The Ninth Circuit overturned its own precedent today and ruled that employers cannot justify a pay disparity between men and women by relying on employees’ past salaries. Rizo v. Yovino, No. 16-15372 (9th Cir. Apr. 9, 2018).
The Equal Pay Act requires that men and women receive equal pay for equal work. Employers can defend a pay disparity through one of four statutory exceptions, one of which is “any factor other than sex.” Historically, many employers have defended Equal Pay Act claims by proving that certain pay disparities were the product of market conditions, including employees’ pay at previous employers. In the past, the Ninth Circuit Court of Appeals has recognized and accepted this defense. However, the Ninth Circuit has now concluded that any such factors must be job-related, and prior salary, alone or in combination with other factors, is not job-related.

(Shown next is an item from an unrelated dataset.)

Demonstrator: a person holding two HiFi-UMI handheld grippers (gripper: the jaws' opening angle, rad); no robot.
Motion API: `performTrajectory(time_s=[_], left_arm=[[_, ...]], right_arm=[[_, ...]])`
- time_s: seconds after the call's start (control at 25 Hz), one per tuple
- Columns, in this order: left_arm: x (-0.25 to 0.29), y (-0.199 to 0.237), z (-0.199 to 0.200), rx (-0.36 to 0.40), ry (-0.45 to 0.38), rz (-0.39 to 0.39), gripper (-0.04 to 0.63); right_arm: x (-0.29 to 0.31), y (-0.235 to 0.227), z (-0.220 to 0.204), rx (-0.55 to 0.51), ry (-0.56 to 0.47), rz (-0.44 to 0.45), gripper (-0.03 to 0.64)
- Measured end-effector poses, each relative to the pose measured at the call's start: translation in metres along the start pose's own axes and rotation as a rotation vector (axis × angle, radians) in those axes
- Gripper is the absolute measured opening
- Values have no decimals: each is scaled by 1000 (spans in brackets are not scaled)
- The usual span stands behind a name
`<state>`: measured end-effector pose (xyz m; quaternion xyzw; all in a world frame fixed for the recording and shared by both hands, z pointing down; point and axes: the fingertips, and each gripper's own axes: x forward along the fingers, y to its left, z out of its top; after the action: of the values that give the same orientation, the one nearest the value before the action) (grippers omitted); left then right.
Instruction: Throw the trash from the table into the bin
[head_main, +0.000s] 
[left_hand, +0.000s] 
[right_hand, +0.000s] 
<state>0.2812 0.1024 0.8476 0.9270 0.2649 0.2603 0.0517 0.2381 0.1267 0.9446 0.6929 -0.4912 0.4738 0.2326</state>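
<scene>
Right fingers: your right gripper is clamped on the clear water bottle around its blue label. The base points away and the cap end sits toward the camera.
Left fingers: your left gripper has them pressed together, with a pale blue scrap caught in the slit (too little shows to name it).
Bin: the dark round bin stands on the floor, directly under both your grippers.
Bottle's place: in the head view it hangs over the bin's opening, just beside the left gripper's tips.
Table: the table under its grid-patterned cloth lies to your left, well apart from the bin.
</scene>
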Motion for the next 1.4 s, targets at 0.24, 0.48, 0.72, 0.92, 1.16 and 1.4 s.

Employers in states and territories within the Ninth Circuit (Alaska, Arizona, California, Guam, Hawaii, Idaho, Montana, Nevada, Northern Mariana Islands, Oregon, and Washington) should immediately review their hiring and pay practices in light of this decision.
Legislation has been introduced in the Colorado General Assembly each of the last two years which would have prohibited employers from asking applicants about their previous pay, on the theory that consideration of past pay carries forward any past pay discrimination. The Ninth Circuit’s opinion adopts that reasoning. Although the Ninth Circuit does not cover Colorado, this decision and any others like it will give this type of legislation traction and make it more difficult for employers to justify any consideration of pay history. That being said, we can expect that, somewhere down the road, this issue will be resolved by the Supreme Court.